TASK BRIEF =
Using the data below, return all lines in which "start" appears.

Data excerpts =
---

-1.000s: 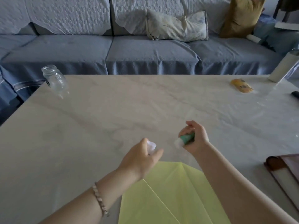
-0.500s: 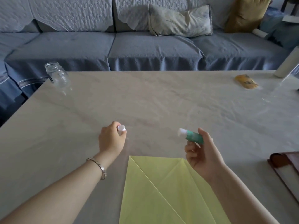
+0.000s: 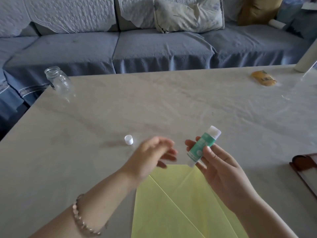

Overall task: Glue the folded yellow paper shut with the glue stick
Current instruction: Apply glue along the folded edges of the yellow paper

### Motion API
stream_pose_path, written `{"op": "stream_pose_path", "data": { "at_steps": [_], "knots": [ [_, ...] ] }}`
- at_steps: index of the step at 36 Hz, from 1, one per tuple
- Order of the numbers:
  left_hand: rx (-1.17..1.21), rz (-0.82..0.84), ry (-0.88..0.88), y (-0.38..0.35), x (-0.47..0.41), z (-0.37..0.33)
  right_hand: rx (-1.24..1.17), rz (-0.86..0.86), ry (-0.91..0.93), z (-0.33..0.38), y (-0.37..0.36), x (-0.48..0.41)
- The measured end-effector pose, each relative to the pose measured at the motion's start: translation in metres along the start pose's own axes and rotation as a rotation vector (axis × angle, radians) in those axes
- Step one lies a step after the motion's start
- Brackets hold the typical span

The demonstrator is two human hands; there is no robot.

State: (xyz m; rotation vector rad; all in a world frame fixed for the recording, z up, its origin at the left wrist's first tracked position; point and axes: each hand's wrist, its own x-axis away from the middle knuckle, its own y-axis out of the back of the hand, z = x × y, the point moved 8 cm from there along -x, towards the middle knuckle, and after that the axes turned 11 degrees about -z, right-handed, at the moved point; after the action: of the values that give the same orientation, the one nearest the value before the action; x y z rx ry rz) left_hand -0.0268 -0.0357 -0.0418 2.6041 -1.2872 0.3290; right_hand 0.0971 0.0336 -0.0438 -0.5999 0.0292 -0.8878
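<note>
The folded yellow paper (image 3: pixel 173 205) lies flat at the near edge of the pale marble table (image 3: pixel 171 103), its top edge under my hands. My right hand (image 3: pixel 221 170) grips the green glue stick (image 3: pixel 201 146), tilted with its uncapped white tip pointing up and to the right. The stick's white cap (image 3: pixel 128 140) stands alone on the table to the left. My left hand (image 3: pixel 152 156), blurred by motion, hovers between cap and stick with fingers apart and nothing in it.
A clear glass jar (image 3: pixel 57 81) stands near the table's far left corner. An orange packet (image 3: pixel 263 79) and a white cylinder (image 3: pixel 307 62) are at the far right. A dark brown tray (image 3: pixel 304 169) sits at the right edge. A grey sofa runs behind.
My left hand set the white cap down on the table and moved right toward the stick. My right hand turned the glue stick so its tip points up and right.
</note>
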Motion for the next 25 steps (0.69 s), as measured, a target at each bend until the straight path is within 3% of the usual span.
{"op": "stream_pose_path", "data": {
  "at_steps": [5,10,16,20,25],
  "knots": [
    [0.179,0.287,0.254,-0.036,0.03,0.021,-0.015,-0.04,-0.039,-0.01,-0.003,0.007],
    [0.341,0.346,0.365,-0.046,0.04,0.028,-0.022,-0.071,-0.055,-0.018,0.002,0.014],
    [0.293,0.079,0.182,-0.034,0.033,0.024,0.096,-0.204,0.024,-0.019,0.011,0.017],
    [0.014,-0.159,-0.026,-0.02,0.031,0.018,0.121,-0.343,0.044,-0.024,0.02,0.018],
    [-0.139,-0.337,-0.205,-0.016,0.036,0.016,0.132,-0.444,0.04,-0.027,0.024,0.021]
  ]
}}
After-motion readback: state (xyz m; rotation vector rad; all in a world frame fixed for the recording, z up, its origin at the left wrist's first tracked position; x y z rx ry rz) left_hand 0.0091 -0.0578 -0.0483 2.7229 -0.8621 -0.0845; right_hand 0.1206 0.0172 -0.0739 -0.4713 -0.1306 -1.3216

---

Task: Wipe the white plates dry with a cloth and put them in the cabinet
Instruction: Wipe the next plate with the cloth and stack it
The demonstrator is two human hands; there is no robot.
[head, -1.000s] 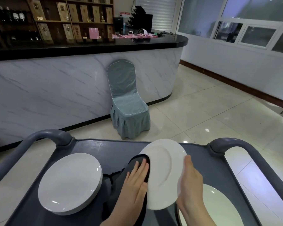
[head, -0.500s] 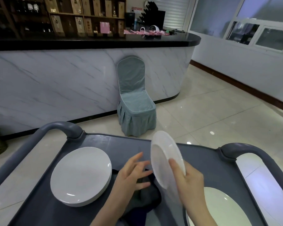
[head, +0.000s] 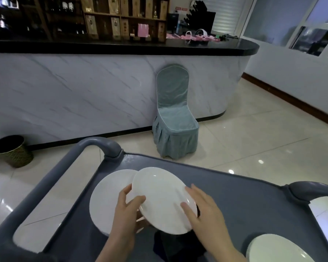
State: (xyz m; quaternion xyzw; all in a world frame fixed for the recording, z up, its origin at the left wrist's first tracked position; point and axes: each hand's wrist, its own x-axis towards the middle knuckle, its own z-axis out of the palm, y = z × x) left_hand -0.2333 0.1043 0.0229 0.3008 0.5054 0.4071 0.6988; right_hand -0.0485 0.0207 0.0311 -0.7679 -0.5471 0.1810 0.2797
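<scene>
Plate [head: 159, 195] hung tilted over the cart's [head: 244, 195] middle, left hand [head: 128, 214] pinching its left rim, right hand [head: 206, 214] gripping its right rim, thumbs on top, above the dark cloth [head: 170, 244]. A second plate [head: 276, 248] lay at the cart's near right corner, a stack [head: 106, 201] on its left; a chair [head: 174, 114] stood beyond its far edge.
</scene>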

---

WRITTEN ANSWER =
- The measured end-effector pose, each relative to the pose measured at the motion's start: translation in metres along the start pose's own axes and rotation as a rotation vector (axis × angle, radians) in those axes
- Step one lies a step after the motion's start

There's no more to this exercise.